Update: service visit was today. The guy showed up within the agreed block of time, and DirecTV sent regular automated phone updates on his progress. He was sharp, smart, and did his due diligence in checking everything out. He listened patiently to my explanation and watched my example of a botched recording that I'd saved. He checked signals, all were well. He then reviewed my cabling and self-installed SWIM setup, and while he said it was all setup correctly he took the time to clean up some of my wiring and remove an unnecessary splitter I had to increase the dB levels (I had an add'l splitter because I used to have three dual-tuner DVRs; now I have one Genie and three Minis.) He also took the time to go up on the (snowy) roof with a meter and ensure optimal dish adjustment.

At that point he said everything was in good shape and as I patiently listened to his explanation he gave me the "option" (if I wanted) to have him replace the receiver. I asked if he had the newer HR-44 on the truck and he said he did. I accepted his offer and he replaced my -34 with a -44.

I'm pleased with the service, I'm pleased with his thoroughness and cleanup of my installation, and I'm pleased that in the end I got what I think I need to resolve this issue.

Thanks for the feedback here. I'll continue to monitor and if I experience these issues again I'll certainly post it up.

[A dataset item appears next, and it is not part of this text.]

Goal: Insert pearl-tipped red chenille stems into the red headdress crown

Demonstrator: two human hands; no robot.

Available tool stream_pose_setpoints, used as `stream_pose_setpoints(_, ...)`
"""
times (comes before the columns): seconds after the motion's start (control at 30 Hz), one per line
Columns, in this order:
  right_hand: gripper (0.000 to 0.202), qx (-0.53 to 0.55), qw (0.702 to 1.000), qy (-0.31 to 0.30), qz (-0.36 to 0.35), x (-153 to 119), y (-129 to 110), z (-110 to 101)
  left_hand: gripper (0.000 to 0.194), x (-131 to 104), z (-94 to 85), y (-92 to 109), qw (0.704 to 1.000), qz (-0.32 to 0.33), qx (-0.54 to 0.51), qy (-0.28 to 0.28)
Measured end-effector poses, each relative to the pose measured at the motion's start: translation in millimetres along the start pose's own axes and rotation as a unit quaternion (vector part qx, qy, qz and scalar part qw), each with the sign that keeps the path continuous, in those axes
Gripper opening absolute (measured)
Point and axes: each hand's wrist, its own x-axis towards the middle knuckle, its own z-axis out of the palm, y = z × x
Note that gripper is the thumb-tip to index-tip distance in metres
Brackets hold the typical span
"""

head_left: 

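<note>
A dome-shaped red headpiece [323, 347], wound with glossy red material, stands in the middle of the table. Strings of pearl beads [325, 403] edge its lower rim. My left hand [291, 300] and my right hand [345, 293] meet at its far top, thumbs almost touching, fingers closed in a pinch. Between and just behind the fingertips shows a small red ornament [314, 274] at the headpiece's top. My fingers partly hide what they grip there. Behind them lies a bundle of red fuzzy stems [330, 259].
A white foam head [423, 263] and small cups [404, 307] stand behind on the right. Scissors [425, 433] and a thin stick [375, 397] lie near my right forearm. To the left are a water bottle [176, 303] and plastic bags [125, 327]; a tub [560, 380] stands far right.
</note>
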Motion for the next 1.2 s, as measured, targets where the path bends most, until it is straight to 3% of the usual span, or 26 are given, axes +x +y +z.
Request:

Now to call Customer Service and see if I can talk them into renewing my HDNet test flight that expired on the 1st...

Greg


----------



## GregAmy (Jan 7, 2008)

To avoid starting another thread (I will if needed)...anyone know how to disable wireless on the HR-44? I'm seeing a new SSID "Living Room" that is an open network; I'm assuming it's the HR-44 and I'd like to make it go away. I'm currently setup on a SWIM with Minis and a DECA connected to my home network. The HR-44 is static-IPd to that network and connecting fine to the Internet.

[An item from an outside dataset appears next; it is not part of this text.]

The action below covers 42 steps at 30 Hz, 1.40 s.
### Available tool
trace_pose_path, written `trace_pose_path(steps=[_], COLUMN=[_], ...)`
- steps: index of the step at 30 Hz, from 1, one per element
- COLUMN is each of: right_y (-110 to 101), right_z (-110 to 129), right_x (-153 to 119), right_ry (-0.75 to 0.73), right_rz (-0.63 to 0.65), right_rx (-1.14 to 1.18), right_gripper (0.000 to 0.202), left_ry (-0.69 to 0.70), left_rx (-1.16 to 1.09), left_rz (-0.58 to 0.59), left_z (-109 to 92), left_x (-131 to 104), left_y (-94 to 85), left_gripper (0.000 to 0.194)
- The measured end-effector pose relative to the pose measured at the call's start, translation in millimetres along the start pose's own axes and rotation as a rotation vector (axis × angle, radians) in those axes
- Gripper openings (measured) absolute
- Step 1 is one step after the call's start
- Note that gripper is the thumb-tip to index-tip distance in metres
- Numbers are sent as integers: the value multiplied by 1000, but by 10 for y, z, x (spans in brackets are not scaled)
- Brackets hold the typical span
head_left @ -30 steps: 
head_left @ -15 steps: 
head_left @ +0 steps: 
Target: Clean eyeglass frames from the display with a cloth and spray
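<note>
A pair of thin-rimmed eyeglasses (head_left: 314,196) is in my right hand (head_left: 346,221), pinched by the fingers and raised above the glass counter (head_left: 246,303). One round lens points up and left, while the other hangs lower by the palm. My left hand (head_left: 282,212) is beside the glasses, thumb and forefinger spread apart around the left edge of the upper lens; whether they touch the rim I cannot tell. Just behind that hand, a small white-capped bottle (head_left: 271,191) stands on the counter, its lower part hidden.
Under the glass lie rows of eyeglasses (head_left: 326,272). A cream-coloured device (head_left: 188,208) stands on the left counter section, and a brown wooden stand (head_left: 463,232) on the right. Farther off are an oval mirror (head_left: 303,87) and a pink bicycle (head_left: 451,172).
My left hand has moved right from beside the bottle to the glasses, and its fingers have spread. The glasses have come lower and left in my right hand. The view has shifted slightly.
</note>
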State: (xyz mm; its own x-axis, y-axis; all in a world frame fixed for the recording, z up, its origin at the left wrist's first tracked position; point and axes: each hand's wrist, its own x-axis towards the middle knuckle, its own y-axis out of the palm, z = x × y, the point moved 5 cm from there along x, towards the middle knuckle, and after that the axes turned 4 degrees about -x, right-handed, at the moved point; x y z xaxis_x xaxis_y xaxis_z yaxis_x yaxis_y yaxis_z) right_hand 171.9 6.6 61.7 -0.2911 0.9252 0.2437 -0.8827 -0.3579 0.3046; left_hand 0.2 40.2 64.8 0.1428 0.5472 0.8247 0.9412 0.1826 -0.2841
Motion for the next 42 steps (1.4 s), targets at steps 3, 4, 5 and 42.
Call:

I've verified connectivity and done a RBR; I've seen where the unit is supposed to be able to detect that and disable wireless, but that didn't resolve it.

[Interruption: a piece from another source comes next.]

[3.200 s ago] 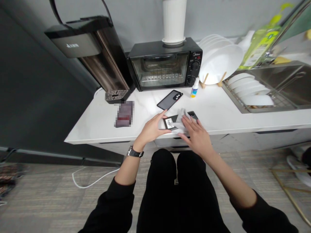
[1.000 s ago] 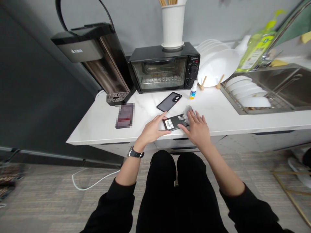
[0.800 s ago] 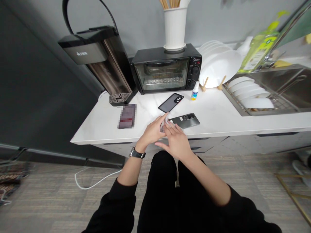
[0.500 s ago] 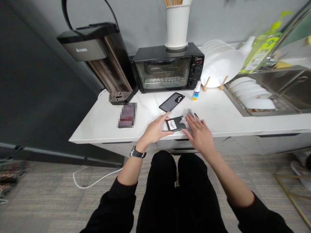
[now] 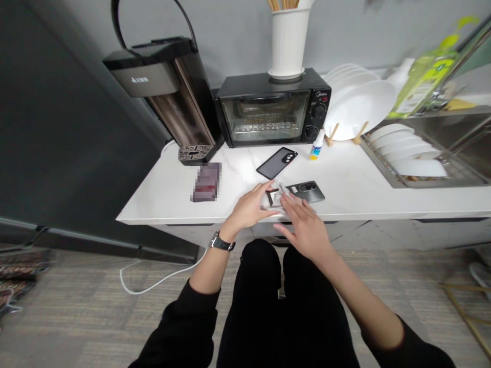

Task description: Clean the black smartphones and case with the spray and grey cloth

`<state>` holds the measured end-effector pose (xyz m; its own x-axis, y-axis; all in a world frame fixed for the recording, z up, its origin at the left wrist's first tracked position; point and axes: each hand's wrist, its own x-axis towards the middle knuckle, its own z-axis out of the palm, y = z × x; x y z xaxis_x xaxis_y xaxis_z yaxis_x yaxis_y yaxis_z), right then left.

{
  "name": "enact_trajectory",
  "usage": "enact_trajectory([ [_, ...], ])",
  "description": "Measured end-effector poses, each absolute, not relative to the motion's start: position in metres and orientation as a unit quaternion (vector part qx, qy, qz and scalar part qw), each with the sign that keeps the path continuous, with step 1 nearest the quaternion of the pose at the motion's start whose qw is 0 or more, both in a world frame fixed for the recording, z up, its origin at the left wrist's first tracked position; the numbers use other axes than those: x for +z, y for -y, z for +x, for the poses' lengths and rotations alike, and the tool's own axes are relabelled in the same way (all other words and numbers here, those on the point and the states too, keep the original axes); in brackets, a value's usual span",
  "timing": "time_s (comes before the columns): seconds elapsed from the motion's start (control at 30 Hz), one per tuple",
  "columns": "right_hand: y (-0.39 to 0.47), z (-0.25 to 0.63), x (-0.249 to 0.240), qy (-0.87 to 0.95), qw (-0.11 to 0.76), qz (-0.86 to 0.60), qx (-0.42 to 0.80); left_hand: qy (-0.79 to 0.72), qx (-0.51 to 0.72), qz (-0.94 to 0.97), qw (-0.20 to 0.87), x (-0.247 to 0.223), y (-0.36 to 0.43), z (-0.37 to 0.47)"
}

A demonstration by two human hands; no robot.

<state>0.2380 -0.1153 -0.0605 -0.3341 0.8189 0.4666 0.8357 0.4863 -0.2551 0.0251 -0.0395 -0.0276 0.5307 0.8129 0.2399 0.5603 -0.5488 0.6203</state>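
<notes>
A dark grey smartphone point(image 5: 315, 191) lies back up on the white counter, its camera block towards the right. My left hand point(image 5: 248, 206) steadies its left end between thumb and fingers. Under the fingers of my right hand point(image 5: 307, 231) is a crumpled white tissue point(image 5: 282, 192), pressed onto the left part of the phone's back and partly covering a white label there. Behind the phone rests a black-edged phone case point(image 5: 276, 163) with camera cut-outs. A small spray bottle point(image 5: 316, 146) with a white top stands to the right of the case.
A pixelated flat item point(image 5: 207, 182) lies on the counter point(image 5: 161, 199) at left, before a water dispenser point(image 5: 164, 76). Behind are a toaster oven point(image 5: 268, 115) bearing a white holder point(image 5: 289, 43), and racked plates point(image 5: 358, 110). A sink point(image 5: 471, 158) with dishes is at right.
My right hand has slid the tissue leftwards along the phone, uncovering its camera block. My left hand stays at the phone's left end. The whole view has shifted slightly.
</notes>
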Motion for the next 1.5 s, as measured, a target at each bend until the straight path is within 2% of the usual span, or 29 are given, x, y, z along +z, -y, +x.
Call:
enact_trajectory([
  [0.13, 0.096, 0.290, -0.064, 0.753, 0.278, -0.594, -0.052, -0.413, 0.264, 0.837, 0.241, -0.026, 0.040, 0.027],
  [0.23, 0.075, 0.284, -0.062, 0.724, 0.284, -0.626, -0.059, -0.423, 0.261, 0.833, 0.243, -0.026, 0.039, 0.027],
  [0.4, 0.079, 0.213, -0.055, 0.806, 0.291, -0.515, -0.010, -0.415, 0.256, 0.839, 0.244, -0.029, 0.038, 0.025],
  [0.5, 0.097, 0.199, -0.055, 0.832, 0.285, -0.477, 0.017, -0.419, 0.258, 0.839, 0.233, -0.032, 0.038, 0.024],
  [0.63, 0.104, 0.243, -0.059, 0.820, 0.285, -0.497, -0.012, -0.410, 0.269, 0.837, 0.243, -0.031, 0.039, 0.025],
  [0.8, 0.082, 0.293, -0.062, 0.740, 0.284, -0.607, -0.063, -0.422, 0.262, 0.834, 0.239, -0.026, 0.040, 0.027],
  [0.9, 0.074, 0.271, -0.062, 0.715, 0.295, -0.629, -0.078, -0.422, 0.262, 0.834, 0.240, -0.027, 0.040, 0.027],
  [1.1, 0.095, 0.198, -0.058, 0.825, 0.290, -0.485, 0.010, -0.427, 0.249, 0.839, 0.228, -0.030, 0.039, 0.025],
  [1.2, 0.093, 0.218, -0.058, 0.824, 0.288, -0.489, 0.005, -0.426, 0.250, 0.836, 0.238, -0.028, 0.041, 0.026],
  [1.33, 0.076, 0.261, -0.061, 0.764, 0.290, -0.574, -0.049, -0.427, 0.263, 0.831, 0.242, -0.024, 0.043, 0.028],
  [1.4, 0.075, 0.257, -0.062, 0.744, 0.295, -0.596, -0.062, -0.427, 0.266, 0.830, 0.239, -0.025, 0.042, 0.028],
  [1.5, 0.085, 0.225, -0.062, 0.782, 0.297, -0.547, -0.039, -0.420, 0.261, 0.837, 0.235, -0.027, 0.041, 0.027],
])
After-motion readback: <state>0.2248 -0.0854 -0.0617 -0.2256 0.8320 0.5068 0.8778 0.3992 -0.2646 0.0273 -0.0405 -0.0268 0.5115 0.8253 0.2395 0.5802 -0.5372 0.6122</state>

Thoughts? Don't like having an open network hanging out there for someone to play/hack into.

Greg


----------



## lacibaci (Apr 3, 2008)

I don't think it is your HR44. It may be a WiFi client but not an AP.


----------



## GregAmy (Jan 7, 2008)

You're correct: false alarm. Purely coincidentally, I changed my wireless security from WEP and WPA2 on Thursday, and neglected to re-config the ChromeCast device; that was it trying to call home to momma, and I did not notice it until today. Found it by unplugging everything one at a time, pulled my hair out for a bit, then went "duh!!!"

Thanks!


----------



## Laxguy (Dec 2, 2010)

Whew! Scratching my head, and about to see if I could duplicate..... Thanks for reporting it's all good.


----------



## Bstacey (Mar 31, 2010)

Hello, just wanted to share my experience. I have the pixelation issues discussed here. Called directv 1st time and the tech was really knowledgeable about the issue. He set up a service call and said the tech the 34 would be replaced with a 44 and the problem would be solved. When the tech comes out, he replaces my 34 with another 34. After about 5 days the problem returns. I call back and the rep tells me to wait it out and call back in a few days if it persists. I threaten to cancel my servce and get immediately escalated to a case manager. The case manager sets up a return visit the next day. This tech replaces my SWiM and re wires my power inserter. He tells me there is no fix for this issue. Two days after he leaves, the issue returns. I call back to the case manager and they change their story saying they have never heard of anyone else having this issue. I have the level 2 tech coming out Friday so well see what kind of story I get this time.


----------



## pappasbike (Sep 19, 2006)

Bstacey said:


> . Two days after he leaves, the issue returns. I call back to the case manager and they change their story saying they have never heard of anyone else having this issue. I have the level 2 tech coming out Friday so well see what kind of story I get this time.


You know this has been so well established and reported for a couple of years now that just hearing "never heard of anyone else..." would cause me to throw the stuff out on the sidewalk and tell them where to pick it up!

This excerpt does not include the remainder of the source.